Kendati begitu, Alexander mengatakan, tingkat kriminalitas jauh lebih rendah di wilayah yang dibangun oleh pengembang. Sebab, kawasan real estat telah memiliki pengamanan mandiri. Sistem kluster pun dinilainya sudah modern, misalnya dengan penerapan pencegahan kejahatan dengan desain lingkungan (crime prevention through environmental design/CPTED) dalam bentuk kamera pemantau (CCTV).
”Tidak bisa dibohongi, mereka yang memiliki rumah di kawasan real estat adalah mereka yang bekerja dan punya uang. Kriminalitas tetap terjadi di sana, tetapi masih jauh lebih aman dibandingkan daerah yang tidak dimasuki pengembang seperti Pamulang dan Ciputat,” kata Alexander.
Warga Pamulang, Ryan (23), mengatakan, wilayah sekitar tempat tinggalnya memang kurang aman. Begal berusia di bawah 18 tahun merupakan fenomena biasa, begitu juga dengan premanisme.
Komaruddin (34), pengojek daring, juga merasa daerah tempat tinggalnya di Jombang, Ciputat, tidak aman. Beberapa kali kepolisian menggerebek pengguna dan pedagang narkoba di kampung sekitar kontrakannya. Satuan Reserse Narkoba Polres Tangerang mencatat, kasus narkoba meningkat dari 269 pada 2017 ke 313 pada 2018.
Sejumlah wilayah Tangerang Selatan yang dibangun oleh beberapa pengembang besar, antara lain Bumi Serpong Damai City, Alam Sutera, Summarecon Serpong, dan Bintaro Jaya. BSD City, Alam Sutera, dan Summarecon yang terpusat di wilayah Serpong memiliki area seluas 75,5 kilometer persegi, lebih dari setengah luas total Tangerang Selatan, yaitu 147,2 kilometer persegi.
Terkait dengan tren tersebut, Satuan Pembina Masyarakat Polres Tangerang Selatan melaksanakan langkah pencegahan kriminalitas dengan mengadakan penyuluhan dan diskusi kelompok terhadap siswa, karang taruna, organisasi masyarakat, hingga aparat keamanan lainnya. Selama 2018, diadakan 30 penyuluhan dan 12 diskusi mengenai berbagai topik.
Kepala Satbinmas Polres Tangerang Selatan Ajun Komisaris Vilawati mengatakan, penyuluhan tersebut lebih banyak dilaksanakan di permukiman yang tak dibangun pengembang. ”Di real estat, kegiatan warga kalangan menengah atas lebih terpola dan terjadwal sehingga ruang gerak untuk bertindak kriminal lebih kecil. Kejahatan lebih rawan terjadi di permukiman biasa,” katanya.

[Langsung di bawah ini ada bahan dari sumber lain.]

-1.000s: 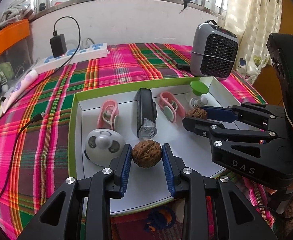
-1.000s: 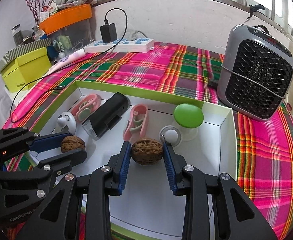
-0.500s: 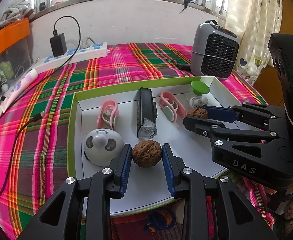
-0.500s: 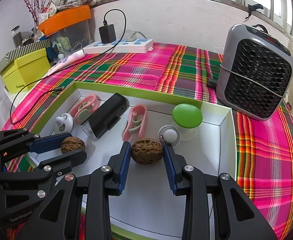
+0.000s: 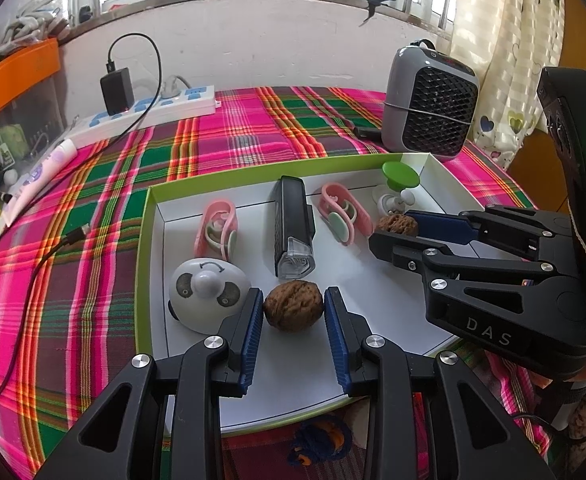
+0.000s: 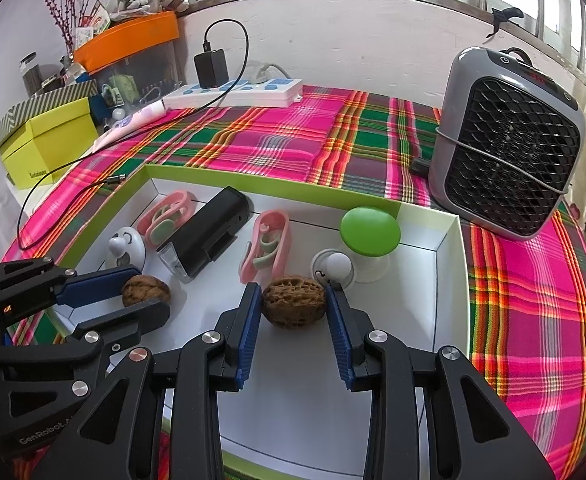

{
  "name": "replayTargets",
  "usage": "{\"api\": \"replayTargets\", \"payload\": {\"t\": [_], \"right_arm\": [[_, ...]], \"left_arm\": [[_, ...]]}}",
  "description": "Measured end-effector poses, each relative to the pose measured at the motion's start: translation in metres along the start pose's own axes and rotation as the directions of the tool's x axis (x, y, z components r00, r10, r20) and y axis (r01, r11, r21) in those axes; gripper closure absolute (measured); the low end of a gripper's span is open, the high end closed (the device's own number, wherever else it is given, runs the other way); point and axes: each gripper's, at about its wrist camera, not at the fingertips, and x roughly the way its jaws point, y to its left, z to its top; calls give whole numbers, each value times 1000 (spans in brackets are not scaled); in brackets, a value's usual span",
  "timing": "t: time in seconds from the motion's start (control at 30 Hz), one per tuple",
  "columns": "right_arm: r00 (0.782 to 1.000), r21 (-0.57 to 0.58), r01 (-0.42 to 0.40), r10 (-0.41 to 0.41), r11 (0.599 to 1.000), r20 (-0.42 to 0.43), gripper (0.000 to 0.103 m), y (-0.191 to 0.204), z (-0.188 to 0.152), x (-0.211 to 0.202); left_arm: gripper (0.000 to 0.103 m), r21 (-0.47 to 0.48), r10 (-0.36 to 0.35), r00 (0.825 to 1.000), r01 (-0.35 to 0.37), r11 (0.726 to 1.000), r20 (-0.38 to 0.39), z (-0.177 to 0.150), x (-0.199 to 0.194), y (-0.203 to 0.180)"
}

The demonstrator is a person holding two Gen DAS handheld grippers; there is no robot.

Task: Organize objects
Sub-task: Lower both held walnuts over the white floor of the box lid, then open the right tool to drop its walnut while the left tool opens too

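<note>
A white tray with a green rim lies on the plaid cloth. In the left wrist view my left gripper is shut on a brown walnut, its blue pads pressing both sides just above the tray floor near the front. The right wrist view shows my right gripper shut on a second walnut further right in the tray. Each gripper also appears in the other's view: the right gripper with its walnut, and the left gripper with its walnut.
Inside the tray lie two pink clips, a black lamp, a white panda-faced piece, a green-topped stand and a white knob. A grey heater and a power strip stand behind.
</note>
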Motion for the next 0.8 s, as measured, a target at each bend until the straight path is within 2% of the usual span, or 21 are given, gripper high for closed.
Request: {"api": "replayTargets", "payload": {"t": [0.3, 0.4, 0.8], "right_arm": [[1000, 3, 3, -3, 1000, 2, 67, 0, 0, 0], [1000, 7, 5, -5, 1000, 8, 61, -1, 0, -1], [1000, 21, 21, -21, 1000, 21, 60, -4, -1, -6]], "left_arm": [[72, 2, 2, 1000, -2, 1000, 2, 0, 0, 1], [70, 5, 1, 1000, -1, 1000, 3, 1, -1, 1], [67, -4, 10, 1000, -9, 1000, 16, -1, -5, 3]]}}
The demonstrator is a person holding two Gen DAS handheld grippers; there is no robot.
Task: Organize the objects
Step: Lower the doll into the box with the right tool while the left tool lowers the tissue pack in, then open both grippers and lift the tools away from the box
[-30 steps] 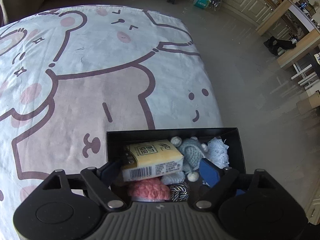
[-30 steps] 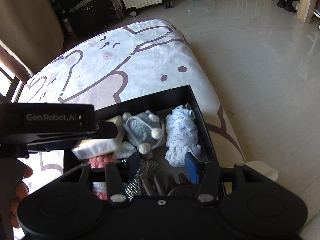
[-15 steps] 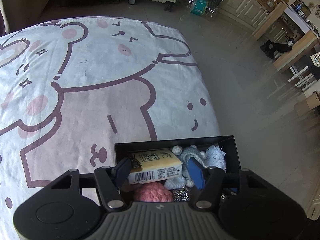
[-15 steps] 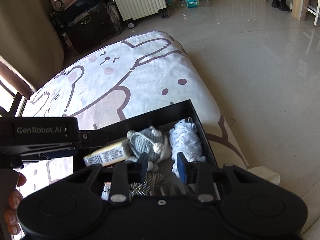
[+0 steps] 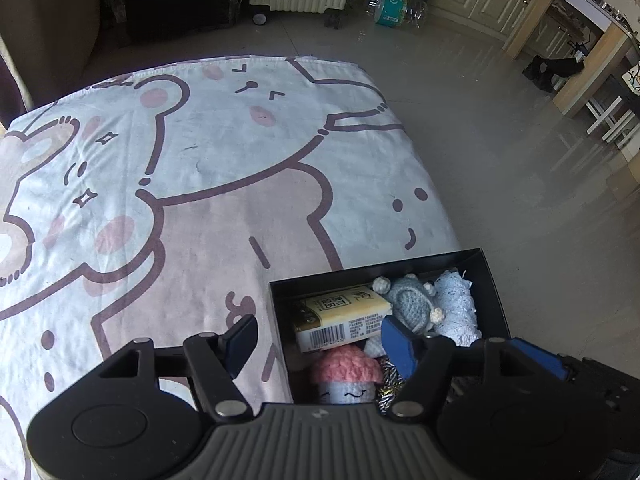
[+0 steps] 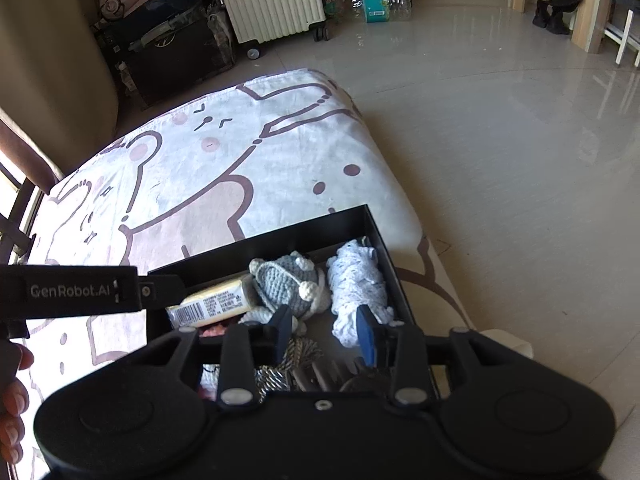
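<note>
The left hand-held gripper [image 5: 318,340] points steeply down over the near left wall of the black box [image 5: 493,280]. Its jaws are apart w/ nothing in them & have just been opening. The right hand-held gripper [image 6: 323,330] tilts down over the box's near end, jaws a bit apart, just opened slightly, nothing pinched. The box sits at the bed's [image 5: 200,184] 5 o'clock corner. Inside: yellow tissue pack [image 5: 340,316] at 9 o'clock, grey knit toy [image 5: 412,304] mid, white lace bundle [image 5: 458,308] at 3 o'clock, pink knit toy [image 5: 346,372] at 6 o'clock.
</note>
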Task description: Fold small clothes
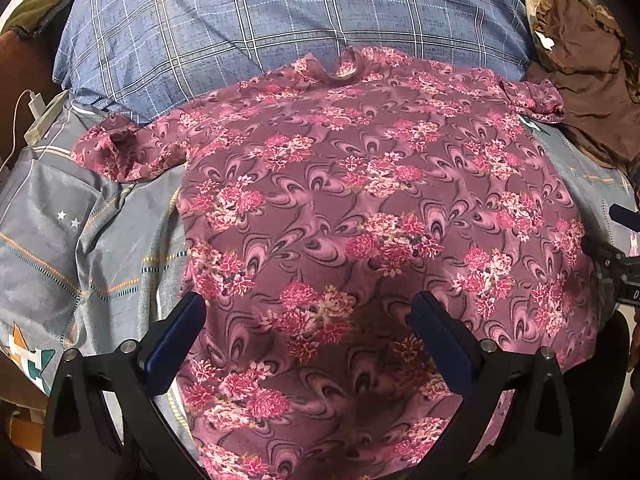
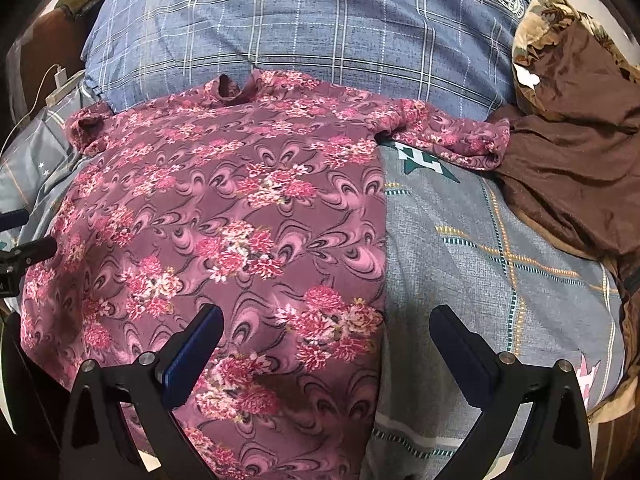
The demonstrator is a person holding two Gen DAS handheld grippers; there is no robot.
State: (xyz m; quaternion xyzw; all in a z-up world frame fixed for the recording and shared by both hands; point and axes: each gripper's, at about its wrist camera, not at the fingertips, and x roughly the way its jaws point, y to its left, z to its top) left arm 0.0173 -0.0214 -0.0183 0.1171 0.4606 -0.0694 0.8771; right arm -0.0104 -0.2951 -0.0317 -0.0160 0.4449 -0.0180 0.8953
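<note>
A small maroon top with pink flower print [image 1: 360,200] lies spread flat on the bed, neck toward the pillow, both short sleeves out to the sides. It also shows in the right wrist view [image 2: 224,220]. My left gripper [image 1: 308,312] is open and empty, hovering over the top's lower left part. My right gripper [image 2: 326,324] is open and empty, straddling the top's right side edge near the hem. The tip of each gripper shows at the edge of the other's view.
A blue checked pillow [image 1: 260,20] lies behind the top. A brown cloth [image 2: 568,160] is heaped at the right. A grey patterned bedsheet [image 2: 500,260] covers the bed. A white charger and power strip [image 1: 40,116] sit at the left edge.
</note>
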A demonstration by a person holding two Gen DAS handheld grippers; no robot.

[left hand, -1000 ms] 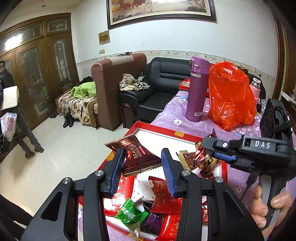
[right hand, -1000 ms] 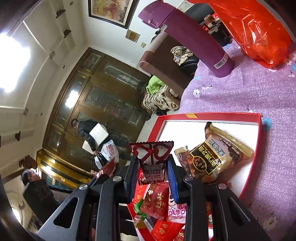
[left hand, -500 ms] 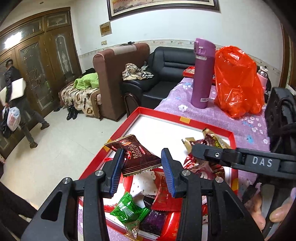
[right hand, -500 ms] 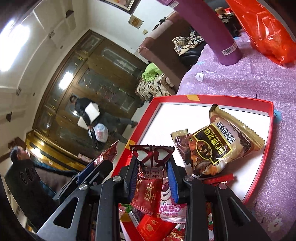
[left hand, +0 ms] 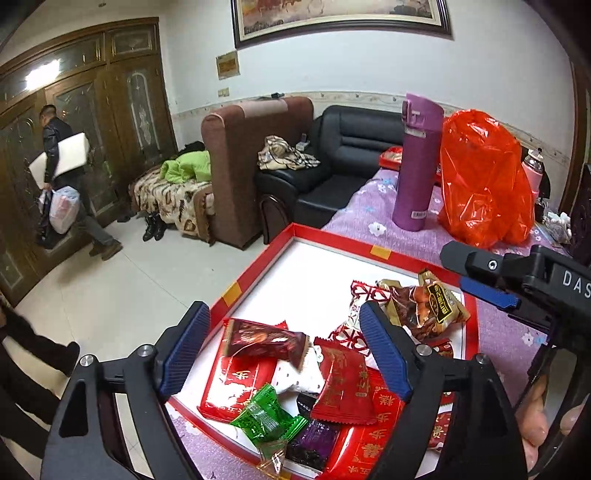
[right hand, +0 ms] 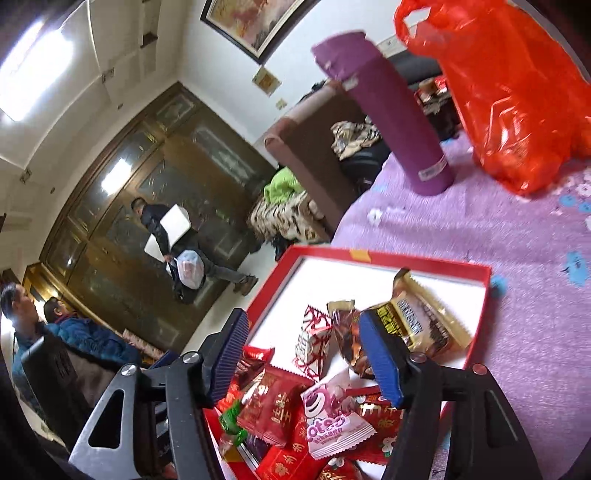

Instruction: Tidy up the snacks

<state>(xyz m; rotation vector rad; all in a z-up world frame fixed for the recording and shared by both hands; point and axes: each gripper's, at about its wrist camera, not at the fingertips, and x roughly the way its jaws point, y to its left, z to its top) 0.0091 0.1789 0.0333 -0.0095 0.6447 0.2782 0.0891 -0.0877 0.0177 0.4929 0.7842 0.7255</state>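
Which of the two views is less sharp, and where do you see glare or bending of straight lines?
Right wrist view: softer, with motion smear on the purple tablecloth and orange bag; the ceiling light is blown out white. Left wrist view: sharper, the snack wrappers readable; glare only on the cabinet door; fisheye bows the picture frame and darkens the corners.

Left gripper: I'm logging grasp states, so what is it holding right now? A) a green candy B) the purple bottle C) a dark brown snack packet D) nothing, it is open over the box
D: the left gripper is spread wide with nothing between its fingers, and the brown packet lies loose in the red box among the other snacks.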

Menurut Vilawati, konsentrasi warga yang putus sekolah dan tidak bekerja lebih banyak di luar real estat sehingga kejahatan lebih sering terjadi di area tersebut. Adapun faktor pergaulan dan lingkungan pertemanan juga memengaruhi, terutama terkait kasus tawuran atau pengeroyokan.
Mereka tidak bisa menyentuh warga di real estat karena pengamanannya ketat dan temboknya tinggi.
Sebelumnya, Tangerang Selatan mendapatkan peringkat ketiga kota metropolitan se-Indonesia dengan skor 61,68. Selain karena pemerintahan yang didukung aplikasi, seperti SIARAN (Sistem Pelaporan dan Penugasan), Tangerang Selatan juga didukung kreativitas masyarakatnya, misalnya kegiatan komunitas LabTanya yang melibatkan warga dalam berbagai aktivitas seni serta membangun permukimannya.
Ketimpangan
Studi Vesselinov dan Cazessus (2007) di Amerika Serikat menyimpulkan, permukiman real estat yang disebut komunitas berpagar (gated community) mempertegas ketimpangan sosial di masyarakat. Real estat yang dibangun oleh pengembang didominasi oleh warga berpendidikan tinggi, sementara mayoritas warga permukiman biasa adalah warga tanpa gelar perguruan tinggi.
Real estat juga lebih banyak dihuni oleh profesional di pasar tenaga kerja primer, seperti pebisnis, pengacara, dan dokter. Adapun permukiman nonreal estat dihuni warga di pasar tenaga kerja sekunder, seperti tukang kebun, dan petugas kebersihan, dan petugas keamanan.
Sosiolog Universitas Gadjah Mada, Derajad Widhyharto, Senin (7/1/2019), yang sedang melaksanakan riset tentang komunitas berpagar di Kabupaten Tangerang dan Tangerang Selatan, mengatakan, kehadiran pengembang real estat menyediakan permukiman untuk kelas menengah yang bekerja di Jakarta. Efeknya adalah kesenjangan.
”Mereka yang gagal berkompetisi secara ekonomi, mayoritas masyarakat asli Tangerang Selatan, termarjinalkan. Muncullah narasi baru di kota ini, yaitu si kaya dan si miskin. Orang akan dengan mudah mengatakan, ’orang kaya itu yang tinggal di BSD’. Tembok-tembok perumahan menimbulkan kesenjangan,” kata Derajad.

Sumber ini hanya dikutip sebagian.